Pruining the vine
From vineyard to bottle: pruning notes
The first few months of the year are dedicated to pruning the vine. Pruning is a fundamental activity that determines and directs the productivity of the plants. Towards the end of the calendar year, the plants enter their vegetative rest period, but their caretakers do not stop. Although the grape harvest is the most important time of the year, work continues in the vineyard, even in the coldest months. The main activity is winter pruning, which allows us to maintain the shape of the chosen training system and to define the load of buds that will bear fruit in the spring.
During the pruning process we move through the bare rows of our vineyards on cold winter days. All around us the landscape of the Euganean Hills invites us to rest while waiting for spring. It is a solitary, silent and meditative work. Each plant is different and requires our utmost attention and care. It takes us about 3 months to complete the pruning of our vineyards, starting from Monte Venda and until Monte Cecilia, passing through the Valle di Faedo.
Dry pruning and vine training
Our dry pruning is inspired by the Simonit&Sirch Method, which over the years has contributed to increasing winegrowers’ awareness of the health of their vineyards. We act with the utmost respect for the plants. We operate with techniques aimed at directing the growth of each plant without ever damaging its main lymphatic flow. Attention to sustainability is fundamental: it allows us to maintain healthy vineyards capable of generating complex and long-lived organic wines.
The Simonit&Sirch Method is based on a 20-year study of the oldest and most traditional pruning methods. By analysing their characteristics and results, Marco Simonit and Pierpaolo Sirch have devised a system that can also be adapted to the most modern training systems: the Spurred cordon and Guyot.
When we talk about vine training, we mean the set of actions implemented to obtain the desired result in the bunch and therefore in the wine: arrangement of the plants in the rows, management of the shoots and pruning. The different systems vary according to local traditions, climate, soil, grape varieties and the desired result.
Spurred Cordon and Guyot
Spurred Cordon and Guyot are among the most common forms of growing today: they generally result in lower production in the vineyard and higher quality. In our areas they adapt well and are the ones we use most.
Pruning comes into play in the training system. It is an action that in a certain sense allows us to “shape” the plant by giving it the desired form, foreseeing what its propagation and fructification mechanisms will be. In fact, the vine is a vine and the cutting and guidance of the shoots are decisive in the quantity and quality of the bunches that will grow.
There are many variables, but below we will explain in a very simplified way how we prune the spurred cordon and the Guyot.

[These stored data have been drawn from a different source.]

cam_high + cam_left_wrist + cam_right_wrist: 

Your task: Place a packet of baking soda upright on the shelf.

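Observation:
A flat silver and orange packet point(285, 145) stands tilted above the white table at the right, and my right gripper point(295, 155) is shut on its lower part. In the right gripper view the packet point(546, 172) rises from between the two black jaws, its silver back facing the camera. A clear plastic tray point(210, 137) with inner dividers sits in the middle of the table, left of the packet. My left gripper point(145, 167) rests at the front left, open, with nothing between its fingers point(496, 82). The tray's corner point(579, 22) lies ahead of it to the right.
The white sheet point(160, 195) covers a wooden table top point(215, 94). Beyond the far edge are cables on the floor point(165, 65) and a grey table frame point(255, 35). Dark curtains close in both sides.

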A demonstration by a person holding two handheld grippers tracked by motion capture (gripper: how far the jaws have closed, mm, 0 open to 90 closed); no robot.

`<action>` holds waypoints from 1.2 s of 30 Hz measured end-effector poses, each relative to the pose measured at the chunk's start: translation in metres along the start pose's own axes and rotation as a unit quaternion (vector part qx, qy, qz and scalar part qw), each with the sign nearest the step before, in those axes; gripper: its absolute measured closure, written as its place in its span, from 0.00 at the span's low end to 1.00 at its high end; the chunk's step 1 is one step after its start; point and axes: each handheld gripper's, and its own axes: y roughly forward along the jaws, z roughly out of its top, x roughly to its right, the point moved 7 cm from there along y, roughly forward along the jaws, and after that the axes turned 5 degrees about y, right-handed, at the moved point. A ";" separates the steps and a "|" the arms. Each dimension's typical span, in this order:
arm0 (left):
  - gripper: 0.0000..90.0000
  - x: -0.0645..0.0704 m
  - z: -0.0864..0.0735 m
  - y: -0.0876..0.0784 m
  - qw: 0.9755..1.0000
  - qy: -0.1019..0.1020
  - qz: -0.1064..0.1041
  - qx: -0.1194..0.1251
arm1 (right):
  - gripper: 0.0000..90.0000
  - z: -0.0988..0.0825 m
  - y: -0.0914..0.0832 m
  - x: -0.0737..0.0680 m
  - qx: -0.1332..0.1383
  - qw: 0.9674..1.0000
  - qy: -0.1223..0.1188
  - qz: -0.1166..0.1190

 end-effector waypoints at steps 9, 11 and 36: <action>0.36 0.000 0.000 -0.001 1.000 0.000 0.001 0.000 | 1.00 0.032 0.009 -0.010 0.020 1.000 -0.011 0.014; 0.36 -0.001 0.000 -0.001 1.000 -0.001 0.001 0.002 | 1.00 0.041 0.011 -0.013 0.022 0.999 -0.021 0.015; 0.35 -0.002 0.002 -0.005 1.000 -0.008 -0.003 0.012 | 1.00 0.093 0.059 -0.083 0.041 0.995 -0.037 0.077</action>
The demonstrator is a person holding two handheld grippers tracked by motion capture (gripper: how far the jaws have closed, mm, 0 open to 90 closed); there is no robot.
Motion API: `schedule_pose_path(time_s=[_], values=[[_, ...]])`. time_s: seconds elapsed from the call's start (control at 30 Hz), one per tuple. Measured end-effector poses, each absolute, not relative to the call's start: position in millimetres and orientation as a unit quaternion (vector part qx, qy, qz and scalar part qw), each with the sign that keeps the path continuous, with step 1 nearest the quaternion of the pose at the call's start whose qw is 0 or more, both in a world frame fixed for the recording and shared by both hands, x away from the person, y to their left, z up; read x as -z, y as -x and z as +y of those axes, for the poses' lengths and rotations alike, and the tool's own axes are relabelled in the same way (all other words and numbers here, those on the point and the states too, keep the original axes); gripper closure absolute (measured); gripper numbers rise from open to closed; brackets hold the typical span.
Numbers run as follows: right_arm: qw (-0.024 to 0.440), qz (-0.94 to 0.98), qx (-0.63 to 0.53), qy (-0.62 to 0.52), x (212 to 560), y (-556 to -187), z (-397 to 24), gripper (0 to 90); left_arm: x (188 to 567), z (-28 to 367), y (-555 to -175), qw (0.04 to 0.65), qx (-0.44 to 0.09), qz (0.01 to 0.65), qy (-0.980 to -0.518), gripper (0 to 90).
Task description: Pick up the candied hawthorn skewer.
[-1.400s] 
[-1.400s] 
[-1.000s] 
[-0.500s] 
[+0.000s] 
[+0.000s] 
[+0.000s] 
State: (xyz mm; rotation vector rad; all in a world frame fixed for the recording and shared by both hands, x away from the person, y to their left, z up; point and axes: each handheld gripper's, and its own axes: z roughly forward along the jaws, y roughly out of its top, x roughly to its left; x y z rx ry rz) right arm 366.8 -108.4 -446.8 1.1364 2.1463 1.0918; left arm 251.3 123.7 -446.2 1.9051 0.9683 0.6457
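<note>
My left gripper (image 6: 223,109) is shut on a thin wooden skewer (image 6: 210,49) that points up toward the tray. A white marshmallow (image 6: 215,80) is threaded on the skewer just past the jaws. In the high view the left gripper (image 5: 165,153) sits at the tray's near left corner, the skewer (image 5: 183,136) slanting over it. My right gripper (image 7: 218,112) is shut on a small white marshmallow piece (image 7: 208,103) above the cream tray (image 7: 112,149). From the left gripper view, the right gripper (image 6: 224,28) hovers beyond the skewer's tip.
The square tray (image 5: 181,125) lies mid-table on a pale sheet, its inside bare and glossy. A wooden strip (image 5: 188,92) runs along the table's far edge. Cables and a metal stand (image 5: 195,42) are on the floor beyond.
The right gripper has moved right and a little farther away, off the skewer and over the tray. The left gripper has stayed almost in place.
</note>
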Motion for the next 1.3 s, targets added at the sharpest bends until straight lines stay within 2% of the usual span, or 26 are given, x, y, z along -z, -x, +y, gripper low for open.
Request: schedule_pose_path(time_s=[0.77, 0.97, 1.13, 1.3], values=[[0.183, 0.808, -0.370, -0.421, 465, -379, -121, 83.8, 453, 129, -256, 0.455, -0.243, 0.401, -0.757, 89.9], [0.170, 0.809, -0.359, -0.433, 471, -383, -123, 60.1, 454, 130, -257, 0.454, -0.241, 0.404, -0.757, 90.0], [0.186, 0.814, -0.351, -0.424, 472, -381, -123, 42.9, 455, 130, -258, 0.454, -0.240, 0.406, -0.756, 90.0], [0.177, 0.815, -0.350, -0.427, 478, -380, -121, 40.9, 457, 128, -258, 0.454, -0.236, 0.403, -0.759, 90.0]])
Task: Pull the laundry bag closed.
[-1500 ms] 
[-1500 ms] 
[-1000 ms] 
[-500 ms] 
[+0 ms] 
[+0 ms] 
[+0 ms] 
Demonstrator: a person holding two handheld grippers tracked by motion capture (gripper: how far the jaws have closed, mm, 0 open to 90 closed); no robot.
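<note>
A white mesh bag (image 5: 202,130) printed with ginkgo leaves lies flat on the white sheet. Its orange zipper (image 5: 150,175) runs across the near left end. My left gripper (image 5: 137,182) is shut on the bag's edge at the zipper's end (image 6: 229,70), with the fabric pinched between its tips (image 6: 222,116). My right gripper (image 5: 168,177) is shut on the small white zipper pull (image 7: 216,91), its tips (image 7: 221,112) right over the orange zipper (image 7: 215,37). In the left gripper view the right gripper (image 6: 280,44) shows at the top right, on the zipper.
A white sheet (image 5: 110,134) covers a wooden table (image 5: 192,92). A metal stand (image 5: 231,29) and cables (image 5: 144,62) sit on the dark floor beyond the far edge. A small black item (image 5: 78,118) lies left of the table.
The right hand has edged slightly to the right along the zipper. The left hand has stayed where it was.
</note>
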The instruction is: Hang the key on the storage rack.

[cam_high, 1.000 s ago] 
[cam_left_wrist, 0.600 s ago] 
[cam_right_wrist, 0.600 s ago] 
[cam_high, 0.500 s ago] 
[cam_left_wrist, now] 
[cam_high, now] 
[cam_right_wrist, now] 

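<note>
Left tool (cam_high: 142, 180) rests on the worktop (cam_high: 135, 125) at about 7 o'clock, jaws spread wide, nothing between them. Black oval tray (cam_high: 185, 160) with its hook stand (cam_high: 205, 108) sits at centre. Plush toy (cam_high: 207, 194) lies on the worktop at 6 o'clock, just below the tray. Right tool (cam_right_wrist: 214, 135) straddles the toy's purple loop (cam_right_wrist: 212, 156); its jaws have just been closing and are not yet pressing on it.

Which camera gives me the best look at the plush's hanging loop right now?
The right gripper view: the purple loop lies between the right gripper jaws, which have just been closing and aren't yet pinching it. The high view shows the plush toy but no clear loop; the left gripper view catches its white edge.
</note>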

The Spurred cordon is a form of growing that takes longer than others to achieve the desired setting. In fact, it is only in the fourth year that the plant is moulded into its final shape, which is then maintained over the years through pruning.
The photo shows the spurred cordon training system before and after pruning.
Guyot is a growing system that requires extreme attention to recognise the productive and growing parts of each individual plant: spur, fruiting head from the previous year, new fruiting head. The result is a cycle of actions that guarantees the continuity of the lymphatic flow and the plant’s vegetative balance.
The photo shows the Guyot growing system before and after pruning.